- Work required -
The records below must be output exactly, without pictures.

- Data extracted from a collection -
━━━━

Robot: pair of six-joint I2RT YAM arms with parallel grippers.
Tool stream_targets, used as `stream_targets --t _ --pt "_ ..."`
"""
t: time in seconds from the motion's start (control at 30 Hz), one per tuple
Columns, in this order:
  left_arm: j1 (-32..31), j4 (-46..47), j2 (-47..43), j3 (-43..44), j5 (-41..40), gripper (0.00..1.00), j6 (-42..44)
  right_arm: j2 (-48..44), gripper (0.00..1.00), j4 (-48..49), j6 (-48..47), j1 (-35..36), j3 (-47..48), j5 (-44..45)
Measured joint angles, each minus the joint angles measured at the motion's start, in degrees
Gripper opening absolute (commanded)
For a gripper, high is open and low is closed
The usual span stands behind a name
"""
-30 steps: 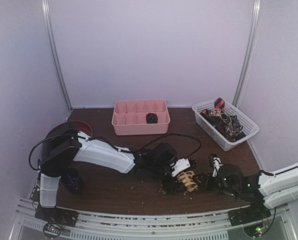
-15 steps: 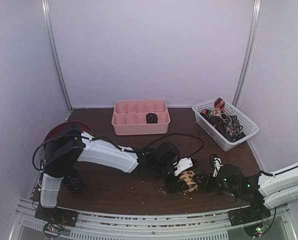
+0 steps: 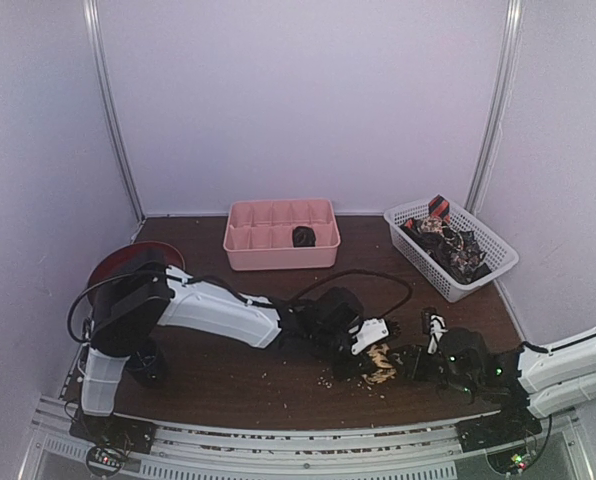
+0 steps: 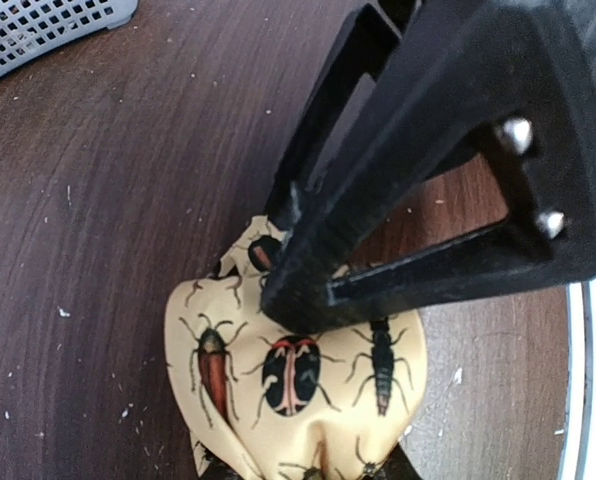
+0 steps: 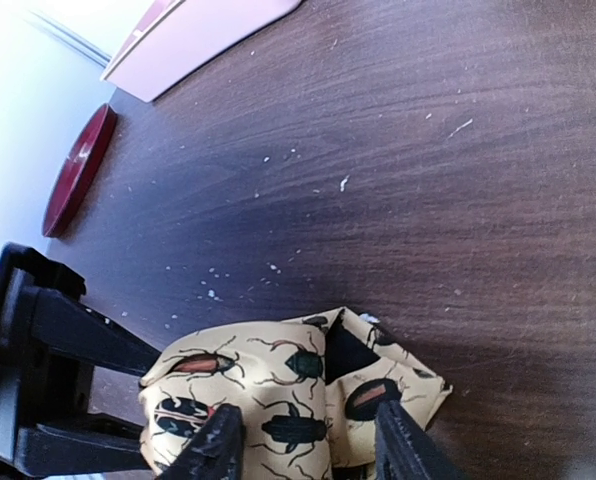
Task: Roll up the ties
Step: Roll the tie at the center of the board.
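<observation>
Two sets of jaws gripped the tan beetle-print tie [image 3: 381, 365] between them on the desk [image 3: 228, 385], left jaws pinching a fold, right jaws straddling it; it sat flatter than before.

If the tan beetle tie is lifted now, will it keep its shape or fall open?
Probably floppy: the tie lies in soft, uneven folds, so it may sag and unroll if lifted by one edge. Likely light, being thin cloth. It looks smooth, so it might slip from the left pincer.
</observation>
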Motion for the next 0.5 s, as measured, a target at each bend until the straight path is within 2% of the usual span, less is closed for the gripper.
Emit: stream_targets --t 0.27,0.5 --pt "-0.1 -0.1 -4.0 -5.2 -3.2 0.26 -1.7 -1.5 0.85 0.6 2.6 -0.9 -0.2 -4.1" --pt "0.0 0.1 -5.6 -7.7 -3.7 0.28 -2.4 2.3 0.88 4.8 5.2 -2.8 -0.2 -8.9"
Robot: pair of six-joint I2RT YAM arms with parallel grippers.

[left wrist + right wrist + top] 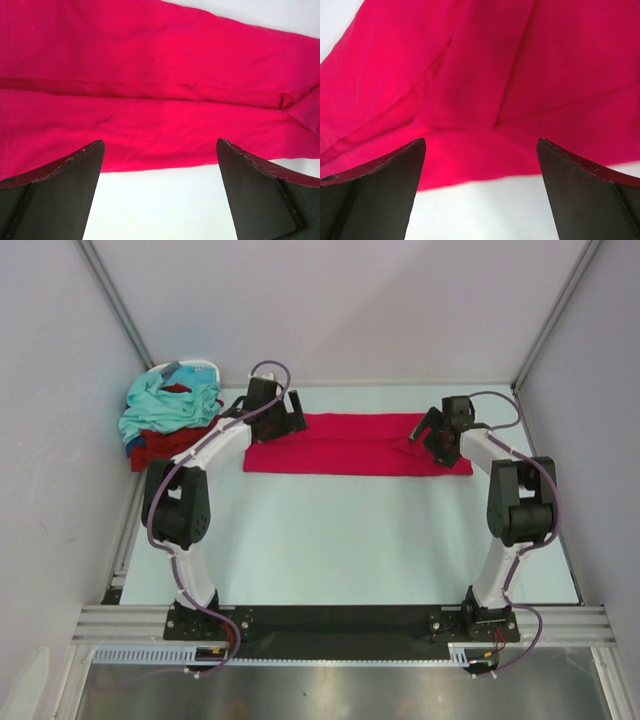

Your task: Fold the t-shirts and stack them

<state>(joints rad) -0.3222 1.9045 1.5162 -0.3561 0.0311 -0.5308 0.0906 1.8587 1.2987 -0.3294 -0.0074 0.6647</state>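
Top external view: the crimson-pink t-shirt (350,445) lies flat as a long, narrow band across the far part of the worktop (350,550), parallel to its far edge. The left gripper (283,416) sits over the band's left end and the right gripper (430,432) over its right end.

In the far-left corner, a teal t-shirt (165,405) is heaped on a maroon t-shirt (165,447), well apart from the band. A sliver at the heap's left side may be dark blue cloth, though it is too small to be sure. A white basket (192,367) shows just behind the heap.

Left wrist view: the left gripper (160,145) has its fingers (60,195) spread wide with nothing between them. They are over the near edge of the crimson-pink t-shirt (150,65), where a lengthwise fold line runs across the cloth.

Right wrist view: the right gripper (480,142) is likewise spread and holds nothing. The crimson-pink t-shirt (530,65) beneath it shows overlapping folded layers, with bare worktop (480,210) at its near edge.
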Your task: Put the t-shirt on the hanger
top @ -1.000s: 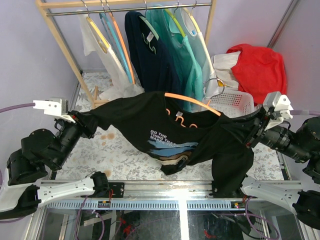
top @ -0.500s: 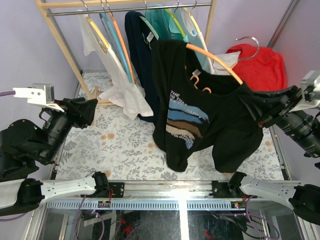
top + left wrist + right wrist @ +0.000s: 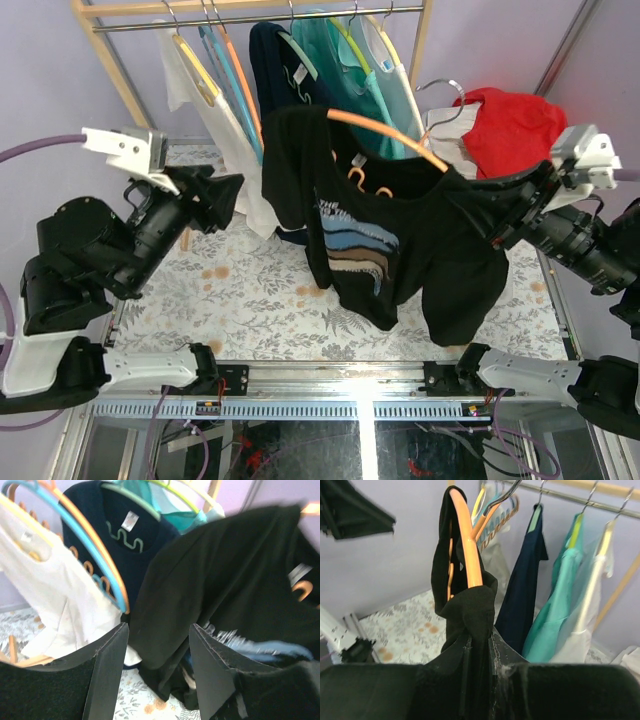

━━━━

- Exercise output -
Robot: pair of six-joint I2RT YAM arms with parallel grippers.
Tool stream_targets, used as `stream_targets --t _ --pt "_ ..."`
"""
t: time in seconds from the motion's start (control at 30 Hz), one per tuple
Columns, in this order:
  left_arm: j1 (-32..31), j4 (-46..47), j2 (-47..43), j3 (-43..44), j5 (-41..40), gripper (0.00..1.00), j6 (-42..44)
  right_arm: j2 (-48..44), gripper (0.00..1.00), j4 (-48..49), j6 (-48..47), j1 (-35..36), j3 (-47..48), j5 (-44..45)
Measured joint angles, each minus the joint angles measured at the motion's start, in degrees
Gripper opening absolute (commanded)
For a gripper, high is open and low is closed
The usual span stands behind a name
"""
-30 steps: 
-15 steps: 
+0 steps: 
+0 steps: 
+0 steps: 
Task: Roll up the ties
Step: Roll the tie at the center of the board.
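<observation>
Two sets of jaws gripped the tan beetle-print tie [image 3: 381, 365] between them on the desk [image 3: 228, 385], left jaws pinching a fold, right jaws straddling it; it sat flatter than before.

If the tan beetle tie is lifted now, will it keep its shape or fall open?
Probably floppy: the tie lies in soft, uneven folds, so it may sag and unroll if lifted by one edge. Likely light, being thin cloth. It looks smooth, so it might slip from the left pincer.
</observation>
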Motion for the next 0.5 s, as measured, a target at each bend until the straight path is within 2% of the usual span, less is closed for the gripper.
Emit: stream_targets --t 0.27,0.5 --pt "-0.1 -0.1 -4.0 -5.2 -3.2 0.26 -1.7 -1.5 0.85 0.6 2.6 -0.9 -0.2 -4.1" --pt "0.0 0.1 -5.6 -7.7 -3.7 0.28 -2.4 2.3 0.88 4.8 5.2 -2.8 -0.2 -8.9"
Robot: pair of six-joint I2RT YAM arms with parallel grippers.

[left wrist + right wrist + top] 

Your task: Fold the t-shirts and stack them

<state>(joints rad) -0.3222 1.9045 1.5162 -0.3561 0.0311 -0.5308 0.0906 1.8587 1.2987 -0.3294 -0.0074 0.6647</state>
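Top external view: the crimson-pink t-shirt (350,445) lies flat as a long, narrow band across the far part of the worktop (350,550), parallel to its far edge. The left gripper (283,416) sits over the band's left end and the right gripper (430,432) over its right end.

In the far-left corner, a teal t-shirt (165,405) is heaped on a maroon t-shirt (165,447), well apart from the band. A sliver at the heap's left side may be dark blue cloth, though it is too small to be sure. A white basket (192,367) shows just behind the heap.

Left wrist view: the left gripper (160,145) has its fingers (60,195) spread wide with nothing between them. They are over the near edge of the crimson-pink t-shirt (150,65), where a lengthwise fold line runs across the cloth.

Right wrist view: the right gripper (480,142) is likewise spread and holds nothing. The crimson-pink t-shirt (530,65) beneath it shows overlapping folded layers, with bare worktop (480,210) at its near edge.
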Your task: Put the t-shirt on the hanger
top @ -1.000s: 
top @ -0.500s: 
top + left wrist + right wrist @ +0.000s: 

Here is where the answer stops.